Muslims -- and indeed the majority of Americans outside the White House -- are united on the urgency of the issue of climate change

CNN  — 

From the cropless farmer to the beleaguered first responder to the person forced to evacuate their flooded home, we all have our reasons for caring about climate change. As an Indonesian-born Muslim living in California, it is my faith that compels me to protect our earth.

For many people like me who cherish tolerance and clean air, the first 100 days of the Trump presidency have not been easy. As a Muslim immigrant to America, it has been painfully frustrating to witness the Trump administration reinforce xenophobia against both immigrants and Muslims.

As someone whose faith is bound up with combating climate change, it hurt to see Trump impose an executive order that effectively denies the impacts of climate change I have seen with my own eyes.

Nana Firman

Frustration must never lead to resignation, however: that is why, on Saturday, I and many other Muslims will be marching in Washington, D.C. in solidarity with thousands of others for our climate and the protection of the vulnerable.

Prophet Mohammed (peace and blessings be upon him) leaves Muslims like me in no doubt as to the duty we humans share: “God has made the Earth green and beautiful, and He has appointed you as stewards over it,” he said. There is no greater threat to our “green and beautiful” Earth than the more frequent and intense droughts, floods and storms brought by climate change.

Muslim-majority countries around the world are some of the most severely affected by climate change impacts like heat waves, floods, droughts and extreme weather events like the recent famine in Somalia, which has led to more than 16 million people facing food shortages and death.

Many Muslims live in parts of the world that are particularly vulnerable to climate change, such as Bangladesh and parts of sub-Saharan Africa. Pakistan is another country that is extremely short of freshwater resources. With a continuously increasing of climate crisis, the water availability has decreased severely, which then placed the country as water scarce nation and in turn it will have an adverse influence on poverty.

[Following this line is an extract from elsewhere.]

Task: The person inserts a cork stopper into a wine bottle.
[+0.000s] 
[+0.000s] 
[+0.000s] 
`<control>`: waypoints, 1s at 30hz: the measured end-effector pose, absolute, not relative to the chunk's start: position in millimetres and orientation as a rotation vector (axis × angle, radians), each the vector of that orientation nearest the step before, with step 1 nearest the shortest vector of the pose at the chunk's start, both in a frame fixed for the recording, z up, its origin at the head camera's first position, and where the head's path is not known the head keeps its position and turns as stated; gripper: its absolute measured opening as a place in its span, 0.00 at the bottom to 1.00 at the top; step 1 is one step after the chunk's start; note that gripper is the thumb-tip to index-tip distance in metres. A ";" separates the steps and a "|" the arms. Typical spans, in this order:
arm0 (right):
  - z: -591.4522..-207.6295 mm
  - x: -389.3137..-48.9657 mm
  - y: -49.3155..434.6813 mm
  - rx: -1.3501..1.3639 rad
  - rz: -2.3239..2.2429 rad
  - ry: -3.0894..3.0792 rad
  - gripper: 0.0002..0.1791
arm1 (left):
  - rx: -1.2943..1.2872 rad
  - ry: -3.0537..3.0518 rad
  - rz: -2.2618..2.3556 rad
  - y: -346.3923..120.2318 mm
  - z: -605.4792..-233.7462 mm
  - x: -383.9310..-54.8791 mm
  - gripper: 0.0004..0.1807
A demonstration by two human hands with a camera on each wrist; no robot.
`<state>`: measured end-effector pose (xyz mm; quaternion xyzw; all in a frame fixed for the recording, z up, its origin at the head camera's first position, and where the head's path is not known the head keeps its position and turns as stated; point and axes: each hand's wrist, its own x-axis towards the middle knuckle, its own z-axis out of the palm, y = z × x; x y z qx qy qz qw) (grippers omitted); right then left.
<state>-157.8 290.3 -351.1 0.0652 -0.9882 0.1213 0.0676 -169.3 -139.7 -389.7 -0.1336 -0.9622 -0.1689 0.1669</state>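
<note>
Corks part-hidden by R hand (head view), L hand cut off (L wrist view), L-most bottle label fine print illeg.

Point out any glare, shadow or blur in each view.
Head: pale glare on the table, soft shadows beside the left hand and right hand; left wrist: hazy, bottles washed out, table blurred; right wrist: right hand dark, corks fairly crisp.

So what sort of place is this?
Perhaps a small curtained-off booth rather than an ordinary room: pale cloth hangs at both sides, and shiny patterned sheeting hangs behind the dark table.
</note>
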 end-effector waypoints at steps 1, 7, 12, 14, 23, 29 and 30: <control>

Maldives is another Muslim-majority country that could become the first in history to be completely erased by the sea level rise at the turn of the century.

And with last year’s COP 22 taking place in Morocco, the responsibility has shifted to the governments of Muslim majority countries and their religious leaders to step up and play their role in the growing grassroots movement accross Muslim communities around the globe, to reverse the effects of climate change.

That means phasing out greenhouse gas emissions as soon as possible, shifting away from fossil fuels to clean sources of energy, including urging the Muslim petropowers and oil-producing nations to take the lead in the transition toward renewable energy based development. (Rich and oil states should phase out their emissions by the middle of the century and provide generous support to help the poor nations to combat climate change).

The consequences of climate change are already having significant and costly affects on our communities, our health and our ecosystem. Globally, 2014, 2015 and 2016 were the three hottest years on record. From January to March 2017, the US experienced five billion-dollar weather and climate disasters, a national record that killed 37 people. Climate change likely worsened the impact of Colorado’s deadly 2013 floods and has exacerbated droughts in California. Of course, it is always the poor and vulnerable who are impacted most.

These facts and figures are no abstractions for me. In February 2007 I was in Jakarta, Indonesia’s capital, as the city was paralyzed by severe flooding – the worst in its history – that inundated about 70 percent of the city, killed a number of people, cut off the highway connecting to the country’s major airport and sent about 450,000 fleeing their homes.

In January 2014, a couple years after I moved to the US, California Gov. Jerry Brown declared a “drought state of emergency” due to ongoing water shortfalls following the driest calendar year in state history. He asked Californians to cut their water usage by at least a fifth. As a California resident, I witnessed first hand firefighters battling a wildfire in San Diego County during the severe Santa Ana Wind and heat wave in 2016.

I am not alone. Muslims – and indeed the majority of Americans outside the White House – are united on the urgency of the issue of climate change. In August 2015, I witnessed over 80 global Muslim leaders from over 20 countries release the Islamic Declaration on Global Climate Change in Istanbul, urging world governments to phase out fossil fuels and make a transition to renewable energy to tackle climate change.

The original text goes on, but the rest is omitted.